Manobra tergiversionista

O dicionário não registra o adjetivo tergiversionista. Mas vem de tergiversar. E, seguindo a regra, ele significa uma forma de evadir-se, procurando rodeios ou subterfúgios. É mais ou menos isso que o presidente Luiz Inácio Lula da Silva está fazendo ao propor, antes de embarcar para a Europa, na sexta-feira, que o verdadeiro debate sobre os juros altos não deve crucificar o governo e, sim, a ordem bancária. Lula imagina que se todos os juros praticados no País fossem iguais às taxas básicas fixadas pelo governo teríamos fila de dar a volta no planeta, tamanho o número de pessoas interessadas. Bobagem. Uma coisa nada tem a ver com a outra. Ou, melhor, os juros praticados pelo mercado oscilam em função dos sinais emitidos pelo governo. Sempre foi assim e assim será.

Diria Nelson Rodrigues, se vivo fosse, que a saída encontrada pelo governo para se esquivar do debate mais incômodo até aqui enfrentado é como um “arranco vitorioso de um cachorro atropelado”. Além de Lula, vieram à cena outros agentes do governo em atropelos, do presidente do Banco Central, Henrique Meirelles, ao ministro sem pasta da Segurança Alimentar, José Graziano. Meirelles, para dizer que não existe o tal saco de maldades na manutenção dos juros altos; Graziano, para atacar “o monopólio de crédito que existe no País”. “Se o governo baixar 0,5 ponto (na taxa dos juros básicos) ninguém vai sentir isso no bolso”, disse Graziano.

Pode até ser. Mas se o governo baixar a taxa Selic – campanha que a cada dia ganha novos adeptos dentro das próprias hostes petistas – os ditos mercados tomarão isso como um sinal. E certamente a usura dos bancos privados haverá de perder esse diabólico apetite que, no caso dos cheques especiais, chega a 209% ao ano e nos cartões de crédito sobe para 232% anuais.

É absurdo, sim. Mas a Receita Federal não recebe nenhum tributo parcelado ou atrasado se os valores não forem corrigidos pela taxa Selic, o que contraria os ensinamentos de Meirelles, que condena o comportamento dos agentes formadores de preço por olharem a inflação passada e não aquela futura. Ninguém é trouxa. Se o governo olha, por qual motivo os outros não devem olhar? Quem, no caso, está puxando essa “inércia inflacionária” que não esquece de cobrar pelos trocados desvalorizados para garantir-se da corrosão da moeda que um dia lhe fazia a festa?

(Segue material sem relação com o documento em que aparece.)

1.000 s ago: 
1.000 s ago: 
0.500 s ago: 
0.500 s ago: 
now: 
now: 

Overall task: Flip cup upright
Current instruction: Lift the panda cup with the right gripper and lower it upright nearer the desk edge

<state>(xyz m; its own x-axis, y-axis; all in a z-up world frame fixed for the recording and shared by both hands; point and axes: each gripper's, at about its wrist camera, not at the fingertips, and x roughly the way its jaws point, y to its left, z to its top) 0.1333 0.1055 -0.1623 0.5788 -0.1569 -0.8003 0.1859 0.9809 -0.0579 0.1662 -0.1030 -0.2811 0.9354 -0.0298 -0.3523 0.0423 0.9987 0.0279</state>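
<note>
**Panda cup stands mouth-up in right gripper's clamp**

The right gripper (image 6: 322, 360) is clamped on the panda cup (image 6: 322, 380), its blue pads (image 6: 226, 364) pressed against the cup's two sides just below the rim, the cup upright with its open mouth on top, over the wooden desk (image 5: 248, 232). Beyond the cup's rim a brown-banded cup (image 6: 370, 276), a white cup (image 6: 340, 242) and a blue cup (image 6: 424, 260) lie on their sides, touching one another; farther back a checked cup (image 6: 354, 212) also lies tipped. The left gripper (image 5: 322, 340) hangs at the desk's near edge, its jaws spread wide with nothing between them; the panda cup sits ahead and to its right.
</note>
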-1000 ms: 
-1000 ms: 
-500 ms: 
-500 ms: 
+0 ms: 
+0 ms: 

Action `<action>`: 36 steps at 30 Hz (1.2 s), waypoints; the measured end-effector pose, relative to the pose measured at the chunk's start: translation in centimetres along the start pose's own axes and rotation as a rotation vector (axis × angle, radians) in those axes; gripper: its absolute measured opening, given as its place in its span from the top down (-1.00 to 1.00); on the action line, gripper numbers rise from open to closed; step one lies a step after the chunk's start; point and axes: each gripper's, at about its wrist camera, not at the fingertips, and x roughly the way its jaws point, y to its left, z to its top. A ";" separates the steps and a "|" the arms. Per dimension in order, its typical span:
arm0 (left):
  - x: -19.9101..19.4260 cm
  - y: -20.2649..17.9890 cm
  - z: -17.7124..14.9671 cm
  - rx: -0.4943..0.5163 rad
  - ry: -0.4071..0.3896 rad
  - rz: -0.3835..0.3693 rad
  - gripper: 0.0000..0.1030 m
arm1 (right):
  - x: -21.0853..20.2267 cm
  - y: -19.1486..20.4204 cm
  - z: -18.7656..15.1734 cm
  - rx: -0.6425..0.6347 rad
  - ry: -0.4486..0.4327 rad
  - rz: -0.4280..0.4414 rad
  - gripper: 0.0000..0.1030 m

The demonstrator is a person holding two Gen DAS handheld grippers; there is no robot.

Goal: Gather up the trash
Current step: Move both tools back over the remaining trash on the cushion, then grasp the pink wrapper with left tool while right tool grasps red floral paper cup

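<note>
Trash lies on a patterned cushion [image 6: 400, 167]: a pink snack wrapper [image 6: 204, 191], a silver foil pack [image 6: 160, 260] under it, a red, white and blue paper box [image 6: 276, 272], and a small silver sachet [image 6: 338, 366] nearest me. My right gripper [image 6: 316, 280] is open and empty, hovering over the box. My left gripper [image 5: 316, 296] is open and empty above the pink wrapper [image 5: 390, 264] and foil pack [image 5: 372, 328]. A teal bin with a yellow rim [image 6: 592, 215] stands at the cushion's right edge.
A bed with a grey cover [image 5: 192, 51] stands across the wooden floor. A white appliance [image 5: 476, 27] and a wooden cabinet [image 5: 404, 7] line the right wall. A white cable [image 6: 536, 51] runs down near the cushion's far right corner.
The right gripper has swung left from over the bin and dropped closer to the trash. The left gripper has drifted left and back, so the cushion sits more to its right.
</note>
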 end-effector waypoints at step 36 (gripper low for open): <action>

A conhecida facilidade de Lula na criação de lendas e parábolas (outro dia comparou nossa economia a uma bicicleta ergométrica, onde se pedala, pedala, e não se sai do lugar) não tem nenhum efeito prático nessa história dos juros. Até porque se não fosse assim, o Copom não estaria resistindo, sob fogo cruzado de políticos, empresários e economistas de todos os naipes, insatisfeitos com a “excessiva dose de remédio” aplicada pelo doutor Palocci. Lula sabe que a usura está instalada no Brasil, faz tempo, e sabe também que seu governo embarcou nessa canoa. Terá que achar um jeito de pular fora, antes que ela o transporte para águas muito profundas. Não adianta retomar o velho discurso que o notabilizou de apenas criticar banqueiros. Agora ele tem o poder. Produzir, gerar empregos, fazer a economia girar não é nem nunca foi atributo dos mercados especulativos.

“É para isso – repete Lula – que fui eleito e é isso que eu quero fazer” (voltar a crescer, gerar emprego e ter distribuição de renda… Lembra?). Entre a vontade política que dizia inexistir em seu antecessor e a prática até aqui verificada foi um abismo. Devemos aguardar até quando para que as promessas realizadas em campanha, e que continuam a ser repetidas agora, se concretizem?